Copy every line of the data exactly, keeping out any picture.

| SUPPLIED MATERIAL |
* * *
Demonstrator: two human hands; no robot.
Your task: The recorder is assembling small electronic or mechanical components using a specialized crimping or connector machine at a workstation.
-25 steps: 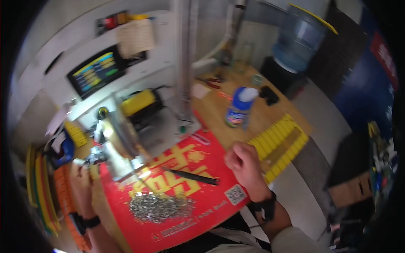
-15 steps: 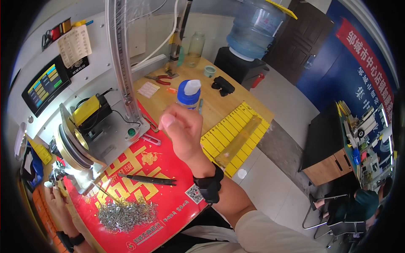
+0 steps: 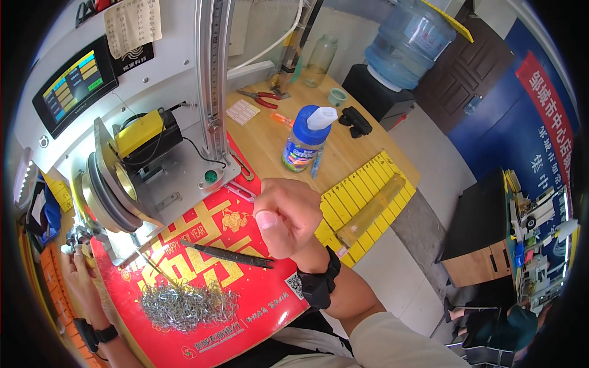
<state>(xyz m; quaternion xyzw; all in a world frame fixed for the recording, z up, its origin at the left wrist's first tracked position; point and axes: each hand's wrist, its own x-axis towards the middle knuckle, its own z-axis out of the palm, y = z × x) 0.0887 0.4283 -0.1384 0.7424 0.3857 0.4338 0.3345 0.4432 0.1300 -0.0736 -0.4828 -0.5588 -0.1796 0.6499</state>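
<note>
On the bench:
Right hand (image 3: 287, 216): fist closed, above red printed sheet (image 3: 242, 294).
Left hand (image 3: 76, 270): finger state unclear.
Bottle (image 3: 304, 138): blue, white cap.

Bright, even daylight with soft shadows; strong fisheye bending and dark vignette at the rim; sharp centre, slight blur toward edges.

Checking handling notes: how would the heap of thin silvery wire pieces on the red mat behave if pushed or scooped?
The heap of thin silvery wire pieces looks tangled, so it would probably drag as a clump. Strays likely shed onto the red mat. Probably light.
</note>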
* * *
| WRITTEN RESPONSE |
Demonstrator: two human hands; no robot.
Your task: The recorder is assembling small electronic or mechanical components using a specialized crimping or connector machine at a workstation.
-25 steps: 
-15 steps: 
+0 steps: 
<state>(xyz m; quaternion xyzw; all in a world frame fixed for the recording, z up, its origin at the left wrist's first tracked position; point and axes: each hand's wrist, its own x-axis towards the middle knuckle, its own z-axis out of the palm, y = z × x) 0.0887 0.4283 -0.1384 0.7424 0.3857 0.4338 0.3345 0.4432 0.1300 -0.0736 -0.4828 -0.5588 -0.1796 0.6499</state>
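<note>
On the bench:
Right hand (image 3: 287, 216): fist closed, above red printed sheet (image 3: 242, 294).
Left hand (image 3: 76, 270): finger state unclear.
Bottle (image 3: 304, 138): blue, white cap.

Bright, even daylight with soft shadows; strong fisheye bending and dark vignette at the rim; sharp centre, slight blur toward edges.

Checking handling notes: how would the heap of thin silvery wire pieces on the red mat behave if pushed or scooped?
The heap of thin silvery wire pieces looks tangled, so it would probably drag as a clump. Strays likely shed onto the red mat. Probably light.
</note>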

Nothing else is required to complete the output.